> **Task goal**
In the listing below, write out exactly each line from the first through the one containing "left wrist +".

> **Records supplied**
BEGIN

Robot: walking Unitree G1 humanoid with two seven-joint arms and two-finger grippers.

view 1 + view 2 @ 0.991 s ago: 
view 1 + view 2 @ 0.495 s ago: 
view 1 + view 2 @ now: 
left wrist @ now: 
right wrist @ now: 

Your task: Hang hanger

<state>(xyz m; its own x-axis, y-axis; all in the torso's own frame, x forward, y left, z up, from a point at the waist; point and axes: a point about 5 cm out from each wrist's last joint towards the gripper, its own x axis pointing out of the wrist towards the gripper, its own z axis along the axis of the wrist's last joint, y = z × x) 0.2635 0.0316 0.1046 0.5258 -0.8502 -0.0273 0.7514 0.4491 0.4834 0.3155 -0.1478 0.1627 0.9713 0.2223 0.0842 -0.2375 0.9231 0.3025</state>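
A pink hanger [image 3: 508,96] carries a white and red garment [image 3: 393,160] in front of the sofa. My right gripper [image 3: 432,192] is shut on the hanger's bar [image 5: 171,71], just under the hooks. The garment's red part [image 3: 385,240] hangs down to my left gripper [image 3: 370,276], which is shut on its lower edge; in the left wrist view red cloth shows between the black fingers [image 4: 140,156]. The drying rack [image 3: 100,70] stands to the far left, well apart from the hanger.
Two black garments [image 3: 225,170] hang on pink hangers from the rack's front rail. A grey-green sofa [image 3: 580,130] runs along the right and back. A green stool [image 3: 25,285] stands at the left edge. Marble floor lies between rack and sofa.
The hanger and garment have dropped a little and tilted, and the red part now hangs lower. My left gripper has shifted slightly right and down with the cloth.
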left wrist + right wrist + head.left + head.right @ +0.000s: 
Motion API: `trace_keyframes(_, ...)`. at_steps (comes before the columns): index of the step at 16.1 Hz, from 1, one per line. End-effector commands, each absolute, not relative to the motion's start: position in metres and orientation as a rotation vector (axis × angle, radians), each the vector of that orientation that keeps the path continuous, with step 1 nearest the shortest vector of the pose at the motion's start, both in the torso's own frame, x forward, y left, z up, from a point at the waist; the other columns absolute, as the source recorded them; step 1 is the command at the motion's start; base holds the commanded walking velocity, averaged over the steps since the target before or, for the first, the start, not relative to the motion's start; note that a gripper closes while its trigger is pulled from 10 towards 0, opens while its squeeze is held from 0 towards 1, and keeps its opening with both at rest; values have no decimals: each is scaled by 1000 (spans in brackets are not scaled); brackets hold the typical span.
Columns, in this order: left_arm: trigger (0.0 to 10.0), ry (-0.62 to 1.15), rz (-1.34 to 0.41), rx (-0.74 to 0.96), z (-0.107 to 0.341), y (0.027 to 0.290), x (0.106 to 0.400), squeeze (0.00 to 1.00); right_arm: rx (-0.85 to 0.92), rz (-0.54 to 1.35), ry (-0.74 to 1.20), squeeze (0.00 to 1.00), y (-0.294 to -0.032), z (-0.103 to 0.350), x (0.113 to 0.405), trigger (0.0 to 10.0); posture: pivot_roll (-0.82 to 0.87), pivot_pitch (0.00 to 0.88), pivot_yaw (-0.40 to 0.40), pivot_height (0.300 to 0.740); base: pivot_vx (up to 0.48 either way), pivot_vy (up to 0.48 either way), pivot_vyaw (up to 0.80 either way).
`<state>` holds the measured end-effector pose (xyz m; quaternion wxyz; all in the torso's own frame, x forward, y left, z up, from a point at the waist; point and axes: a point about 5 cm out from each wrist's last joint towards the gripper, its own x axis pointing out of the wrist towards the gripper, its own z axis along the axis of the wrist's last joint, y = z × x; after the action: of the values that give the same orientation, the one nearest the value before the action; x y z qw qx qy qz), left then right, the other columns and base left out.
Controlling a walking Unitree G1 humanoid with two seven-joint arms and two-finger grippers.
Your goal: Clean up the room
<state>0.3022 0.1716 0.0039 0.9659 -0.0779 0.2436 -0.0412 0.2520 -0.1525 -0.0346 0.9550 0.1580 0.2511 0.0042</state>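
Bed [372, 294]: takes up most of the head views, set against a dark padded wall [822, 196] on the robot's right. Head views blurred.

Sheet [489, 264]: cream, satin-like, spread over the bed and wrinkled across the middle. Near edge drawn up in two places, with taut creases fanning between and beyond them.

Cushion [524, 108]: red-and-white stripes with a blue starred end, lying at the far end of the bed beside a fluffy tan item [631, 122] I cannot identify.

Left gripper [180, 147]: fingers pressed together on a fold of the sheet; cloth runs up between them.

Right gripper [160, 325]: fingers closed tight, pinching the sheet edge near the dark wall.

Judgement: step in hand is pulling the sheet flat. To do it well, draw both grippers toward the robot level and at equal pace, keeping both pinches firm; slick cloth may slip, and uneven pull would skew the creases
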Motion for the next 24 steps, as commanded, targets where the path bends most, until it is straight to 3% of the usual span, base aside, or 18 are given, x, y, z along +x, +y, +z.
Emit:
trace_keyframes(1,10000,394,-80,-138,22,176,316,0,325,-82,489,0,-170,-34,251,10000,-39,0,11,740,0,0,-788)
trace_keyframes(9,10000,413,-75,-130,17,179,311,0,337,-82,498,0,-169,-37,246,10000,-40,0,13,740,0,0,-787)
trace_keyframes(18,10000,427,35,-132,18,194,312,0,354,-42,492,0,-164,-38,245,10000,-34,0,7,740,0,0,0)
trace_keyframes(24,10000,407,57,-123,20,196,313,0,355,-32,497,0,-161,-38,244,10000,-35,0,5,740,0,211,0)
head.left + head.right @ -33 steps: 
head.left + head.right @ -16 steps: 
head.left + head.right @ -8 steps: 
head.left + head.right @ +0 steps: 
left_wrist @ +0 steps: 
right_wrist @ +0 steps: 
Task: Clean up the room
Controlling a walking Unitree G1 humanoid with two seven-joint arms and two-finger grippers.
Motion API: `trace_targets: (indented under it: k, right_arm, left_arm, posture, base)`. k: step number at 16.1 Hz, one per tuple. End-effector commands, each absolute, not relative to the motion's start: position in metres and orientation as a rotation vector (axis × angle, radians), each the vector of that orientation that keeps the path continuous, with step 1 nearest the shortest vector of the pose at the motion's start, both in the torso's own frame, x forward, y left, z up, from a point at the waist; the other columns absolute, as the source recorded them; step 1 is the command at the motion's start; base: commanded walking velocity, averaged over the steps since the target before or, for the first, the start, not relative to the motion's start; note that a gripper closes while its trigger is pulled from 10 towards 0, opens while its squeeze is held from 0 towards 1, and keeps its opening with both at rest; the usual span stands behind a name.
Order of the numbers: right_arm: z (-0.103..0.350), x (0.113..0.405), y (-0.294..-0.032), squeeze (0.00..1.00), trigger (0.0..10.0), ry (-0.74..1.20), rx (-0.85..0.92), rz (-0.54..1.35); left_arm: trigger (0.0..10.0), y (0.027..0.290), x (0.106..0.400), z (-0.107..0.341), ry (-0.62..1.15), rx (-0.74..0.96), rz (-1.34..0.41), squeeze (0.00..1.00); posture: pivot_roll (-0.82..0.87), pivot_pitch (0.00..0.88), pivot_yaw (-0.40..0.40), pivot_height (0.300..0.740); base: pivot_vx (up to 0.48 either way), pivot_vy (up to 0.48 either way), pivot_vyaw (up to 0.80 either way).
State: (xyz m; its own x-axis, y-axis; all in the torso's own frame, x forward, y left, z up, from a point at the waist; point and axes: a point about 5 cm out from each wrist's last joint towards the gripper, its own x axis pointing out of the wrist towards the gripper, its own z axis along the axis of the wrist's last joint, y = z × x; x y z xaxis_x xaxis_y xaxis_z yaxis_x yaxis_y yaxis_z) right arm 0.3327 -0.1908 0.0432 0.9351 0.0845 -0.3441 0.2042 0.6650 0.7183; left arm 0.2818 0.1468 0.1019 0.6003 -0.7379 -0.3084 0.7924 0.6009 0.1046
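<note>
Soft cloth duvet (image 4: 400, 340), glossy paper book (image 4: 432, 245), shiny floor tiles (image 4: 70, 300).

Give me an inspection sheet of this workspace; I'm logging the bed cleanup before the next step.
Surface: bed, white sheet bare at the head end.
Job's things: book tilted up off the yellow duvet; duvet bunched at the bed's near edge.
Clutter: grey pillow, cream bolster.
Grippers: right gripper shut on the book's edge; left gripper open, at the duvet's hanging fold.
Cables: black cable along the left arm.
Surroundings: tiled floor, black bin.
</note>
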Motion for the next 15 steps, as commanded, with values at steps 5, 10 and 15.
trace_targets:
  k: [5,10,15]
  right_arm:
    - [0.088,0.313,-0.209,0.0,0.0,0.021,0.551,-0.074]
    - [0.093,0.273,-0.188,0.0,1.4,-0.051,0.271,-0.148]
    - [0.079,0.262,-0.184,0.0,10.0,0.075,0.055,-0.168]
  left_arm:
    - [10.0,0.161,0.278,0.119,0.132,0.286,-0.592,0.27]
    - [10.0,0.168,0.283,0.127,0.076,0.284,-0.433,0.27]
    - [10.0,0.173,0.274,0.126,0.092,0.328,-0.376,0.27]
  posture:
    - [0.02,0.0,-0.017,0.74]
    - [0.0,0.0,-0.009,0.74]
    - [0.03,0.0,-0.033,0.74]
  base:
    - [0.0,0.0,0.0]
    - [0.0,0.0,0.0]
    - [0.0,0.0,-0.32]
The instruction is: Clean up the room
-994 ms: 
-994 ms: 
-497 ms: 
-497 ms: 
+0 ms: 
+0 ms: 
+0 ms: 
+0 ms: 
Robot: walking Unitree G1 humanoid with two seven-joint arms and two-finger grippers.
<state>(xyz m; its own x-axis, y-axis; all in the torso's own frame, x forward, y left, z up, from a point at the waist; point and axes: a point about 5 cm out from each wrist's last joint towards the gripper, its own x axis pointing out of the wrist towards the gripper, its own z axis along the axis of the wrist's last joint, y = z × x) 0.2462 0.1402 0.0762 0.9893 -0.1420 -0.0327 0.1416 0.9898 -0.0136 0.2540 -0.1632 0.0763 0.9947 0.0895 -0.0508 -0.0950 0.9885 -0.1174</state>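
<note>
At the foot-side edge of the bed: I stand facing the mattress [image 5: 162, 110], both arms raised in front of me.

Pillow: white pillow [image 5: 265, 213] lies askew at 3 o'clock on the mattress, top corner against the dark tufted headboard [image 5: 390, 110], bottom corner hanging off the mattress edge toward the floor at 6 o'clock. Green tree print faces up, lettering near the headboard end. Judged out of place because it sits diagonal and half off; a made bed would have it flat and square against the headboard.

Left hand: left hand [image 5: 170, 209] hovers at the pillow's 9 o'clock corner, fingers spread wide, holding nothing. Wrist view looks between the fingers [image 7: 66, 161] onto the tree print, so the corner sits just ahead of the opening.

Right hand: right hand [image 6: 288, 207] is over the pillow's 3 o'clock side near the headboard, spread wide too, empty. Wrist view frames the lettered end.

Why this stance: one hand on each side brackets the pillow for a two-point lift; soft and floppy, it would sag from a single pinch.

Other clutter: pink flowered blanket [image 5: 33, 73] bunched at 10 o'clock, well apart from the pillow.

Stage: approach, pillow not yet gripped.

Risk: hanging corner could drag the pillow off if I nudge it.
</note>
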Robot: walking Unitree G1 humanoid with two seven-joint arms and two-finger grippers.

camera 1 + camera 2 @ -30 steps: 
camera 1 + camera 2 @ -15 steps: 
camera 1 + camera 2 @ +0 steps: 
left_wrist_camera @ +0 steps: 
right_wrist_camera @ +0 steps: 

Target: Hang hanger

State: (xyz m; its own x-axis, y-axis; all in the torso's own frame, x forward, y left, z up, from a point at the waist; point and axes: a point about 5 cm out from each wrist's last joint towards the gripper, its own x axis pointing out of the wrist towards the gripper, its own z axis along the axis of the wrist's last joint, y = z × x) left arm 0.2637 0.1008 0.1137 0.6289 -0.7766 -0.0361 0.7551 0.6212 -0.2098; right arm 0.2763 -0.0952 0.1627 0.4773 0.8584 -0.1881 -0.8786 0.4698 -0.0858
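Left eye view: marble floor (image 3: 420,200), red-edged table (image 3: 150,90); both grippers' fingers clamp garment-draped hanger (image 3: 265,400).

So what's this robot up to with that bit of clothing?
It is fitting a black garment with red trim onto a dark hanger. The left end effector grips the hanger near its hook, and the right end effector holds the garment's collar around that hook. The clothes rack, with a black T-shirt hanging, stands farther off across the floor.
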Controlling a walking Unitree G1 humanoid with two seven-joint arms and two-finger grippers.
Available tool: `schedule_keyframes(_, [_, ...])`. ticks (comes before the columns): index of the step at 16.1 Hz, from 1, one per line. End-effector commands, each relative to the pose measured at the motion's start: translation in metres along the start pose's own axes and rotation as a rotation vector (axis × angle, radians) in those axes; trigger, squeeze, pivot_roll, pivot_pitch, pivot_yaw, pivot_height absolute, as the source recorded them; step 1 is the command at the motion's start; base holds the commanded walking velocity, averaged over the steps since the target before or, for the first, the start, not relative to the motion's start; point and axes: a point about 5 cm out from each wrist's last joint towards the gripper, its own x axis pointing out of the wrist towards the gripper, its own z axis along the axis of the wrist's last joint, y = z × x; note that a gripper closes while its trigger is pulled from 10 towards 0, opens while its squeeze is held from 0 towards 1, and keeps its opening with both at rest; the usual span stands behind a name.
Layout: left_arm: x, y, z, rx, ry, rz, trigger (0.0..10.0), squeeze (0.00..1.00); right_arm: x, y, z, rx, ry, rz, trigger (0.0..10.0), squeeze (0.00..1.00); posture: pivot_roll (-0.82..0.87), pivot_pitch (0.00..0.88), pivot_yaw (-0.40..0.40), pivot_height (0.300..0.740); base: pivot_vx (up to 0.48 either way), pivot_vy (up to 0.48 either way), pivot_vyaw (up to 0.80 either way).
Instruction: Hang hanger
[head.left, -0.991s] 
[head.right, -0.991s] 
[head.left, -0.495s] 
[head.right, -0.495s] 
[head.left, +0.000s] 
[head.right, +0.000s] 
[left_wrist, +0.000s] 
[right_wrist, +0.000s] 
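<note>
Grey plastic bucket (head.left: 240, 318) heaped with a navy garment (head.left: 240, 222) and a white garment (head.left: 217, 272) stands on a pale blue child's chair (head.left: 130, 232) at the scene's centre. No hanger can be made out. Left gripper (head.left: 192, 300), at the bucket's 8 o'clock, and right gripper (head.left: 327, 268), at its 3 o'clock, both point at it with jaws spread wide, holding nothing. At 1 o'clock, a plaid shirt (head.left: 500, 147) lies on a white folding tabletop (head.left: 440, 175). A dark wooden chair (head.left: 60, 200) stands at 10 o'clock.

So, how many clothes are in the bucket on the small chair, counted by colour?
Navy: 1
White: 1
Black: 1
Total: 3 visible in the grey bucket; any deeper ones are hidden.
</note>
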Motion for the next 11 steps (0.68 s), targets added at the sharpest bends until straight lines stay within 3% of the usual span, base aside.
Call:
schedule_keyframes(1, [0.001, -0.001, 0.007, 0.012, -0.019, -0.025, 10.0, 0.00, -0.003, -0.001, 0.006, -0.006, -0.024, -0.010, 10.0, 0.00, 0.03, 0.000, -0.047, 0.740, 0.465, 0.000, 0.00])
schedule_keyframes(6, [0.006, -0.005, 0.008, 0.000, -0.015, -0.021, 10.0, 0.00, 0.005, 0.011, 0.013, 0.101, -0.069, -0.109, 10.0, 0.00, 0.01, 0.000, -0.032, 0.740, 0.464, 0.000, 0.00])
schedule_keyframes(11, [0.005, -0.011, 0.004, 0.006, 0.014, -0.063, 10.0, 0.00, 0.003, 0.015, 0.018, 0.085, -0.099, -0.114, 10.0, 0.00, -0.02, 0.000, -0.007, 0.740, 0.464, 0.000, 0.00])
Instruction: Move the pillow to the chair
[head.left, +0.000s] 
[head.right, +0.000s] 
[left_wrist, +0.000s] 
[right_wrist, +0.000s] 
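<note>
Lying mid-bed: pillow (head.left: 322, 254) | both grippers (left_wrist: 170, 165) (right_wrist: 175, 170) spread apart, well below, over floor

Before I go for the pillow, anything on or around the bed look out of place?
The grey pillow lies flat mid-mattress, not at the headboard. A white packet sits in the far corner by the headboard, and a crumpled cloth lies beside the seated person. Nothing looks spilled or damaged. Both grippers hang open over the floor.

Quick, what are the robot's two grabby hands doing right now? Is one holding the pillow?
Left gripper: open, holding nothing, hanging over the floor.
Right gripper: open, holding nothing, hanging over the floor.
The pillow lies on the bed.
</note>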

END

> **Response box**
Robot: walking Unitree G1 humanoid with two seven-joint arms and two-finger grippers.

view 1 + view 2 @ 0.991 s ago: 
view 1 + view 2 @ 0.495 s ago: 
view 1 + view 2 @ now: 
left wrist @ now: 
right wrist @ now: 

Your task: Hang hanger

<state>(xyz m; its own x-axis, y-axis; all in the torso's own frame, x forward, y left, z up, from a point at the waist; point and axes: a point about 5 cm out from each wrist's last joint towards the gripper, its own x axis pointing out of the wrist towards the gripper, its own z axis along the axis of the wrist's last joint, y = z × x) 0.2635 0.0316 0.1046 0.5258 -0.8502 -0.0273 0.7514 0.4491 0.4834 0.3155 -0.1478 0.1627 0.9713 0.2223 0.0842 -0.2375 0.9231 0.3025</state>
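A pink hanger [image 3: 508,96] carries a white and red garment [image 3: 393,160] in front of the sofa. My right gripper [image 3: 432,192] is shut on the hanger's bar [image 5: 171,71], just under the hooks. The garment's red part [image 3: 385,240] hangs down to my left gripper [image 3: 370,276], which is shut on its lower edge; in the left wrist view red cloth shows between the black fingers [image 4: 140,156]. The drying rack [image 3: 100,70] stands to the far left, well apart from the hanger.
Two black garments [image 3: 225,170] hang on pink hangers from the rack's front rail. A grey-green sofa [image 3: 580,130] runs along the right and back. A green stool [image 3: 25,285] stands at the left edge. Marble floor lies between rack and sofa.
The hanger and garment have dropped a little and tilted, and the red part now hangs lower. My left gripper has shifted slightly right and down with the cloth.
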left wrist + right wrist + head.left + head.right @ +0.000s: 

Nothing more remains to be done for this exercise.